Assignment: In the listing below, find the line with "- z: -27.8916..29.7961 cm" and the line with "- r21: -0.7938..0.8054". Repeat those two lines and all lines between them exactly.

Data extract:
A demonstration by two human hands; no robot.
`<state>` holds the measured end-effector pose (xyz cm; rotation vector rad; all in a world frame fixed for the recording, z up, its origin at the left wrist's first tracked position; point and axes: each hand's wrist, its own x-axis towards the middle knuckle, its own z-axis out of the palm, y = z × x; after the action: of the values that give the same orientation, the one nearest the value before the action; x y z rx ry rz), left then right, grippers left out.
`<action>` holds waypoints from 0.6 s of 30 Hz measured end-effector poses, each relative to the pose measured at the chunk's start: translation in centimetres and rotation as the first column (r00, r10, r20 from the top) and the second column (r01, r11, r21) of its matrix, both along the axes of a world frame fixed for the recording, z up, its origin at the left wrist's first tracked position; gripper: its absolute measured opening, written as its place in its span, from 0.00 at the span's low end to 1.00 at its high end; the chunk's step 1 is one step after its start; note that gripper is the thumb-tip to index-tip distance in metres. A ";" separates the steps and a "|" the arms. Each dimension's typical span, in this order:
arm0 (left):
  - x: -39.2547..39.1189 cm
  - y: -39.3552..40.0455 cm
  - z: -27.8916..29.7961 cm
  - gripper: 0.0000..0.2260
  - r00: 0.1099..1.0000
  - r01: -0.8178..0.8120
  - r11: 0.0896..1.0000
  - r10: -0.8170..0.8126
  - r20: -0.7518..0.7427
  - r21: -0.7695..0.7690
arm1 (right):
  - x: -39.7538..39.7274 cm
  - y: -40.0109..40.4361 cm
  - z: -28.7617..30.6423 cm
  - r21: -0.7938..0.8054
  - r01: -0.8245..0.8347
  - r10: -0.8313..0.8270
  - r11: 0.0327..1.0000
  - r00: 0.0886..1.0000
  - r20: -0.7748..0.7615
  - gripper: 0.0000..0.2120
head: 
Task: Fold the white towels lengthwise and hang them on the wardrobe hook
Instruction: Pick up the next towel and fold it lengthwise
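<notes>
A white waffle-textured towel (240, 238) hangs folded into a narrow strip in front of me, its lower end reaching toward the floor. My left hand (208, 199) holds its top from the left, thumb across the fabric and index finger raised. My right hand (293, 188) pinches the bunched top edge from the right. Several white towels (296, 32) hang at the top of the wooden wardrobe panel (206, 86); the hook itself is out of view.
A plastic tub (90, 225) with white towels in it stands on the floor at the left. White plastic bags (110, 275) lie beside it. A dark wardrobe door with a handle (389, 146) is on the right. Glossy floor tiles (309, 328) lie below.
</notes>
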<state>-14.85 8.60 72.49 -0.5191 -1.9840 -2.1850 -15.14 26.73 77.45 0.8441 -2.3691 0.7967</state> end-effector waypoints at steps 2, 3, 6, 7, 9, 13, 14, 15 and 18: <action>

Output:
  - z: -27.8916..29.7961 cm
  - gripper: 0.0000..0.2260
  - r00: 0.1099..1.0000
  - r01: -0.8178..0.8120
  - r11: 0.0896..1.0000
  - r10: -0.8170..0.8126
  - r20: -0.7518..0.7427
  - r21: -0.7695..0.7690
arm1 (right):
  - x: -39.7538..39.7274 cm
  - y: -40.0109..40.4361 cm
  - z: -28.7617..30.6423 cm
  - r21: -0.7938..0.8054

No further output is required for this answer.